Is there software for modelling TL speakers X? I want to have a play
Is there software for modelling TL speakers X? I want to have a play
I use Akabak - very old high level programming language. Free to download and use for non commercial use from R&D Software. Although looks like they updated it recently now there is a free version. But can’t save stuff. The new version looks much more like what ABEC3 was so not sure what they did recently.
AKABAK
The old version only ran on Win32 (XP virtual machine).
It’s very powerful but steep learning curve. There are threads in DIYA on how to use it. I spent 2 years modeling every speaker I could find on DIYA.
AKABAK
The old version only ran on Win32 (XP virtual machine).
It’s very powerful but steep learning curve. There are threads in DIYA on how to use it. I spent 2 years modeling every speaker I could find on DIYA.
A couple of questions on measuring your acoustic offsets way back in post #1:
Did you do the offset measurements with a crossover in place or with just the raw drivers? Is your typical offset measurement procedure with or without a crossover in place?
This wording baffled me for a while.

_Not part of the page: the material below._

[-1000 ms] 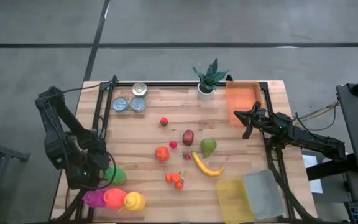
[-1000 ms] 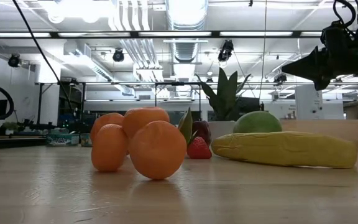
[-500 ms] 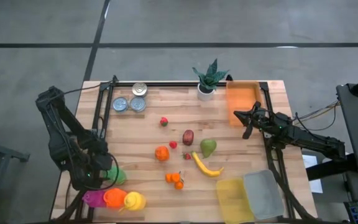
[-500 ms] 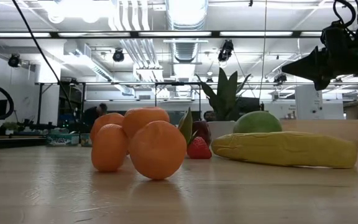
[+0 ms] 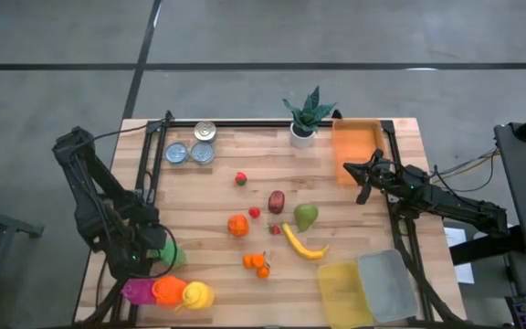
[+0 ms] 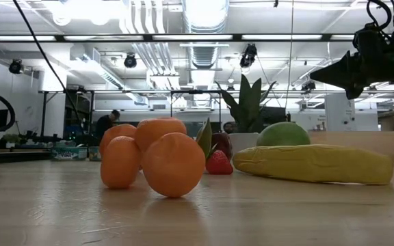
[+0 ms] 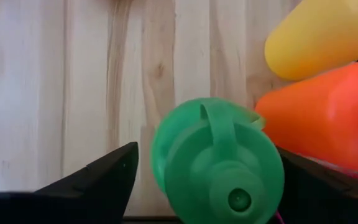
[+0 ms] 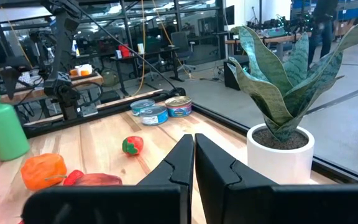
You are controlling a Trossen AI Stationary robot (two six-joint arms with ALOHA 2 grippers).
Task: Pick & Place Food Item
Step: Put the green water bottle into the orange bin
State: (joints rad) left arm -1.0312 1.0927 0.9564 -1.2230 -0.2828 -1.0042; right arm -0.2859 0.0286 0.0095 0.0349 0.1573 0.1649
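Both hand fingers point(image 7: 95, 180) flank green bottle point(image 7: 219, 165) at table's point(image 5: 208, 196) corner

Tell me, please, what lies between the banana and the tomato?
In the high view, a small strawberry sits between the banana and the tomato, nearer the banana.

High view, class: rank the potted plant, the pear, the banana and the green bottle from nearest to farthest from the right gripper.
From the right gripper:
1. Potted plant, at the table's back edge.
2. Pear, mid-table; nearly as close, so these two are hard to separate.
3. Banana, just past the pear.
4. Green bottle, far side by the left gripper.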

Did you mean the 47.5 mm is the additional delay for the Harsch xover (Fc/2)? So total delay = acoustic offset (19 mm) plus Harsch delay (47.4 mm)?
Thanks...
Did you do the offset measurements with a crossover in place or with just the raw drivers? Is your typical offset measurement procedure with or without a crossover in place?
This wording baffled me for a while. Did you mean the 47.5 mm is the additional delay for the Harsch xover (Fc/2)? So total delay = acoustic offset (19 mm) plus Harsch delay (47.4 mm)?
Thanks...
Offset measurements are always done with the raw drivers, no XO. Take data with just woofer, then tweeter, then connect both in parallel. Being careful not to physically bump or move the speaker or mic during the wiring changes. Easy if all external spadde/bullet connectors.

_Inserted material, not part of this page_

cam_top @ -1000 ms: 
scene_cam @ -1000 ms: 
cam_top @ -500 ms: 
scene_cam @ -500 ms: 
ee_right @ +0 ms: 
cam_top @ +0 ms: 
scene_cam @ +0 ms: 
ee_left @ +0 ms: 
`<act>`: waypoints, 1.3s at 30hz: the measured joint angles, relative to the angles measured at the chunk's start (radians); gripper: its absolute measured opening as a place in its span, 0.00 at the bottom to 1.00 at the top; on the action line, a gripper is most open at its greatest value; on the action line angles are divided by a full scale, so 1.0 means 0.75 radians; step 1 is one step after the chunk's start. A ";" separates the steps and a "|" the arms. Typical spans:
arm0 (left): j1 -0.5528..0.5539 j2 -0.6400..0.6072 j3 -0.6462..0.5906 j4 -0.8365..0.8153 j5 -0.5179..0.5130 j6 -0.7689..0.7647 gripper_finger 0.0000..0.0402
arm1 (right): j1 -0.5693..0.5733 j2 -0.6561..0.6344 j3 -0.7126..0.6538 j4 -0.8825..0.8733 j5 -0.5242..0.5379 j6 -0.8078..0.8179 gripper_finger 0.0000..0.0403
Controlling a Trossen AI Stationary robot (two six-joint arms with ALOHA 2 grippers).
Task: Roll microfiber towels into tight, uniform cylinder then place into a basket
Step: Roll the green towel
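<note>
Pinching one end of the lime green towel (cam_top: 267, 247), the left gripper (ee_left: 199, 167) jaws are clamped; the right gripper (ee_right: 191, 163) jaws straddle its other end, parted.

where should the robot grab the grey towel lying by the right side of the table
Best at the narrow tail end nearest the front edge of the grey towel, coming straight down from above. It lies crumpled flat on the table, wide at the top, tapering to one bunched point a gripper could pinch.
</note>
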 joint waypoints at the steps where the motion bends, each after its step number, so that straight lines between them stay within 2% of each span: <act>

The acoustic offset is intrinsic to the speaker (drivers and how they are mounted). It is used to get an accurate simulation of the XO and exists already as provided by the physic arrangement. The extra circa 50mm of delay for the Harsch XO was achieved by putting the tweeter offset from the woofer axis (usually underneath on a baffle). Set the speaker so that the woofer axis is the main listening axis/height. This gives that approximate 50mm extra delay at short distances, and at farther distances, it works for a wider up-down sweetspot.
The acoustic offset is intrinsic to the speaker (drivers and how they are mounted). It is used to get an accurate simulation of the XO and exists already as provided by the physic arrangement. The extra circa 50mm of delay for the Harsch XO was achieved by putting the tweeter offset from the woofer axis (usually underneath on a baffle). Set the speaker so that the woofer axis is the main listening axis/height. This gives that approximate 50mm extra delay at short distances, and at farther distances, it works for a wider up-down sweetspot.

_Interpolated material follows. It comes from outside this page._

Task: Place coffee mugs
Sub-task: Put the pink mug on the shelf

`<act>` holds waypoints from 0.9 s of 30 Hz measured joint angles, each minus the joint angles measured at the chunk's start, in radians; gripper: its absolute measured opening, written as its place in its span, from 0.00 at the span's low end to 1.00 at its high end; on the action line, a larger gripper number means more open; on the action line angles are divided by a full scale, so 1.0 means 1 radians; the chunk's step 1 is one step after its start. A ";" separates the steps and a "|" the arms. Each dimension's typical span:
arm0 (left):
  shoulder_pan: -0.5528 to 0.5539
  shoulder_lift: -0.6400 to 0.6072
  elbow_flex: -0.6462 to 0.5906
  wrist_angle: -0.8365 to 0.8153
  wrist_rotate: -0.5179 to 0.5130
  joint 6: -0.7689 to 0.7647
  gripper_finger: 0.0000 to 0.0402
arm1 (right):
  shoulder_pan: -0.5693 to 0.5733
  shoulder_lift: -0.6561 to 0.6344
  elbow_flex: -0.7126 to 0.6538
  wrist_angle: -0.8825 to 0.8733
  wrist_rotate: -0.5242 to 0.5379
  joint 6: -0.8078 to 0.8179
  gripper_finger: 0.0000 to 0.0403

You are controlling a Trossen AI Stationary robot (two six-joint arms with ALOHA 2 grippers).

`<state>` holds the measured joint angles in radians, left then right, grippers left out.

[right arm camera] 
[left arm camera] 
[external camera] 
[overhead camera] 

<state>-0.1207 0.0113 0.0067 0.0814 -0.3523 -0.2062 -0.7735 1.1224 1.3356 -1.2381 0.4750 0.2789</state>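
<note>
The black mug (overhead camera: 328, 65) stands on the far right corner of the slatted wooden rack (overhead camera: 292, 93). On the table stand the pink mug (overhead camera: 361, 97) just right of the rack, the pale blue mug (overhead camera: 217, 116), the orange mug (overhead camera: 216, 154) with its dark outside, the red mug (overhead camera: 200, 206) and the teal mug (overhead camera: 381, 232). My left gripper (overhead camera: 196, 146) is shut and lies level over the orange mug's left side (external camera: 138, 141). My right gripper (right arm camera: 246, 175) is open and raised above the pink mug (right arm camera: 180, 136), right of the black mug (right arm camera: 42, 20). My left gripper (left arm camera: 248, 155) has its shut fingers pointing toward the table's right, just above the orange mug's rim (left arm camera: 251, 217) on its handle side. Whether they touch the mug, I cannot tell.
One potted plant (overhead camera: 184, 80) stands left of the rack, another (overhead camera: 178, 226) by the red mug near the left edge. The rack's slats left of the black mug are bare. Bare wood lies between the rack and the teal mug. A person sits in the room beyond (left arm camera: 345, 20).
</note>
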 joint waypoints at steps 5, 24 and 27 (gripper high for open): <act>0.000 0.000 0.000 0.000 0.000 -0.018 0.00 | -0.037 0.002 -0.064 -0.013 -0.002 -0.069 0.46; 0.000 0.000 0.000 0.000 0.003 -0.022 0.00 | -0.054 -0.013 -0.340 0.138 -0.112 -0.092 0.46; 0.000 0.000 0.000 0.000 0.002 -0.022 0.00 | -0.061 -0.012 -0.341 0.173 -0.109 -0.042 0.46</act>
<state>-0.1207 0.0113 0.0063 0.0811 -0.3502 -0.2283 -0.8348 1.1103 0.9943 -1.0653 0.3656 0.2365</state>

@xrk971, assuming the TL works well, and nor reason to doubt it will, would it be possible to turn this into a floorstander using just two legs of the TL and a taper from top to bottom and back to top again? This would almost half the depth of the cabinet.
Supplementary question, does the TL output need to be close to the Woofer or would the more normal Woofer top/TL output bottom work assuming taper and length are the same? This would result in something more like the a PMC 23 series speakers.
Supplementary question, does the TL output need to be close to the Woofer or would the more normal Woofer top/TL output bottom work assuming taper and length are the same? This would result in something more like the a PMC 23 series speakers.
Doesn't the passive crossover components "move" the drivers also ?
Running a 6db cap on a tweet, i was supprised how far back it had to be to hear the best percussive transients......
I think a cap "moves" the tweet forward, thusly needing to be slid back more.
Running a 6db cap on a tweet, i was supprised how far back it had to be to hear the best percussive transients......
I think a cap "moves" the tweet forward, thusly needing to be slid back more.
All that is accounted for in the XSim simulation as the electrical phase and impedance are all part of the simulation.